=== Begin Enclosure ===

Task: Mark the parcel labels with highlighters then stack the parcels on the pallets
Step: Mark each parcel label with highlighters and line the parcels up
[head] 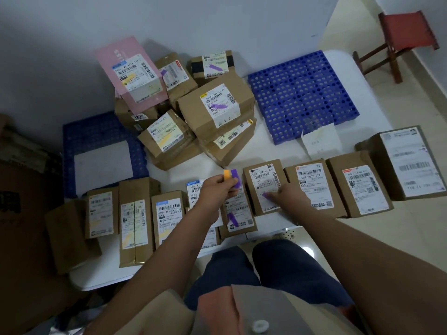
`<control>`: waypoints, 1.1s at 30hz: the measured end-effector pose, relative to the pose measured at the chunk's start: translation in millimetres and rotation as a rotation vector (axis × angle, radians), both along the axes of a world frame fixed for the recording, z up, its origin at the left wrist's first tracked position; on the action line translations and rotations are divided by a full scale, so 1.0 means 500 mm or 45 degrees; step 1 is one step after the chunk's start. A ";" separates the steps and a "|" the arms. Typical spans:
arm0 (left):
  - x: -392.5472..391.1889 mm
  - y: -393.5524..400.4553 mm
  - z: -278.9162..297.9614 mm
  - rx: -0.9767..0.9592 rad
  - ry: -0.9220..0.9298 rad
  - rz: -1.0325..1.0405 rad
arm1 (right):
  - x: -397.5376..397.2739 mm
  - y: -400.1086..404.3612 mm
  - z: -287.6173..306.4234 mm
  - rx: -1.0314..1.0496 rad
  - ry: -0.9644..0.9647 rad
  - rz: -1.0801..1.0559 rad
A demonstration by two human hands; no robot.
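White table (pixel 271 151) against grey wall (pixel 217 20); tiled floor (pixel 387 112).

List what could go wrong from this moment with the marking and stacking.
1. The right hand is drawing purple on the label of the parcel; the palm may drag across wet ink and smear it.
2. The left hand pinches orange and purple pieces, probably caps; one could slip out.
3. The stacked pile already leans unevenly, the pink box tilted on top; adding more could topple it.
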State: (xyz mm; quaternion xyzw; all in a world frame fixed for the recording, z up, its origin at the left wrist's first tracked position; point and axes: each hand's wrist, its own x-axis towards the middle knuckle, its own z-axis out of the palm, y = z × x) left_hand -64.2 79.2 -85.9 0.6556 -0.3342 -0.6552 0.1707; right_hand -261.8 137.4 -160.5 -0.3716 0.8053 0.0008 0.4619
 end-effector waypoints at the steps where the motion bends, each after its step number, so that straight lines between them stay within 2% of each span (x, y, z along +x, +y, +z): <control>1: -0.005 0.000 0.001 -0.001 0.011 0.006 | -0.004 0.007 0.005 -0.029 -0.033 -0.028; 4: -0.022 0.002 0.002 0.005 0.062 0.044 | -0.026 0.027 0.027 -0.214 -0.054 -0.155; 7: -0.047 0.007 -0.006 0.015 0.079 0.045 | -0.077 0.055 0.050 -0.472 0.126 -0.298; 9: -0.069 0.011 -0.015 0.037 0.098 0.040 | -0.125 0.078 0.054 -0.554 0.188 -0.400; 12: -0.102 0.017 -0.027 0.082 0.112 0.045 | -0.183 0.108 0.054 -0.518 0.250 -0.503; 18: -0.152 0.042 -0.050 0.184 0.113 0.010 | -0.227 0.137 0.059 -0.344 0.064 -0.611; 23: -0.193 0.085 -0.061 0.272 0.123 -0.044 | -0.241 0.136 0.060 -0.322 -0.034 -0.675; 33: -0.228 0.115 -0.084 0.316 0.112 0.009 | -0.260 0.149 0.055 -0.313 -0.105 -0.617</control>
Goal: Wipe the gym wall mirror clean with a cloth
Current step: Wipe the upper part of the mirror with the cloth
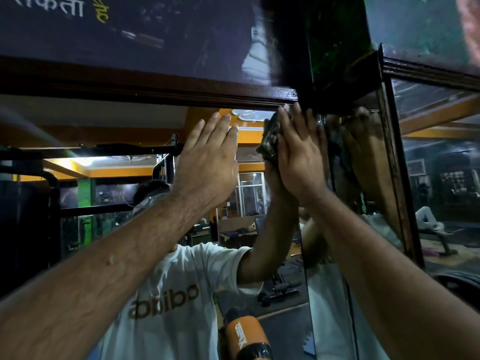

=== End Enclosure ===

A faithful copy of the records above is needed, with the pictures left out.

## ANSWER TO THIS EXERCISE
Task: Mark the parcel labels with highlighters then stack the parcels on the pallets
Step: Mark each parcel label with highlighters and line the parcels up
[head] 
`<control>`: waypoints, 1.1s at 30hz: the measured end-effector pose, relative to the pose measured at the chunk's start: translation in millimetres and rotation as a rotation vector (axis × angle, radians), both along the axes of a world frame fixed for the recording, z up, its origin at the left wrist's first tracked position; on the action line translations and rotations are divided by a full scale, so 1.0 means 500 mm or 45 degrees; step 1 is one step after the chunk's start. A ";" separates the steps and a "|" the arms. Typical spans:
arm0 (left):
  - x: -392.5472..391.1889 mm
  - y: -393.5524..400.4553 mm
  - z: -278.9162..297.9614 mm
  - rx: -0.9767..0.9592 rad
  - ry: -0.9220..0.9298 rad
  - rz: -1.0325..1.0405 rad
arm1 (right):
  - x: -397.5376..397.2739 mm
  - y: -400.1086..404.3612 mm
  - z: -287.6173..306.4234 mm
  - rx: -1.0314..1.0496 rad
  - ry: -0.9644..0.9647 rad
  - rz: -1.0801..1.0559 rad
A demonstration by two human hands; no robot.
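White table (pixel 271 151) against grey wall (pixel 217 20); tiled floor (pixel 387 112).

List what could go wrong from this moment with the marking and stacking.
1. The right hand is drawing purple on the label of the parcel; the palm may drag across wet ink and smear it.
2. The left hand pinches orange and purple pieces, probably caps; one could slip out.
3. The stacked pile already leans unevenly, the pink box tilted on top; adding more could topple it.
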State: (xyz mm; quaternion xyzw; all in a world frame fixed for the recording, z up, its origin at the left wrist's first tracked position; point and axes: each hand's wrist, its own x-axis towards the middle knuckle, its own z-axis out of the palm, y = z × x) left_hand -64.2 79.2 -85.9 0.6556 -0.3342 -0.6552 0.1707; right_hand -261.8 137.4 -160.5 -0.3716 0.8053 0.0008 0.4619
 end-effector waypoints at the steps where the motion bends, each after its step number, so that straight lines between them stay within 2% of each span (x, y, z along +x, +y, +z): <control>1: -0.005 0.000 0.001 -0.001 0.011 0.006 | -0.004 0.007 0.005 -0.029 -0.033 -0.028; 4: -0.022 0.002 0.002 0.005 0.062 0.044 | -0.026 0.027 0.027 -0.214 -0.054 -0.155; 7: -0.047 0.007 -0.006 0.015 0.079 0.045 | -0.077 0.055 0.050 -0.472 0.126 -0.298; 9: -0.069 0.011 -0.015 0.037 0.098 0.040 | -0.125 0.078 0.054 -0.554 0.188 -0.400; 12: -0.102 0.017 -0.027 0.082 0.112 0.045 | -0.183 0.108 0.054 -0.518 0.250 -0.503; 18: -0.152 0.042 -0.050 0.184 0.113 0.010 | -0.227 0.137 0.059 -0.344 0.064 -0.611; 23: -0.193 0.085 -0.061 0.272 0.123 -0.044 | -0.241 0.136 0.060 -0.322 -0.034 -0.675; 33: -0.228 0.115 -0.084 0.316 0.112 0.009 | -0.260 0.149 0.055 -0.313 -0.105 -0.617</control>
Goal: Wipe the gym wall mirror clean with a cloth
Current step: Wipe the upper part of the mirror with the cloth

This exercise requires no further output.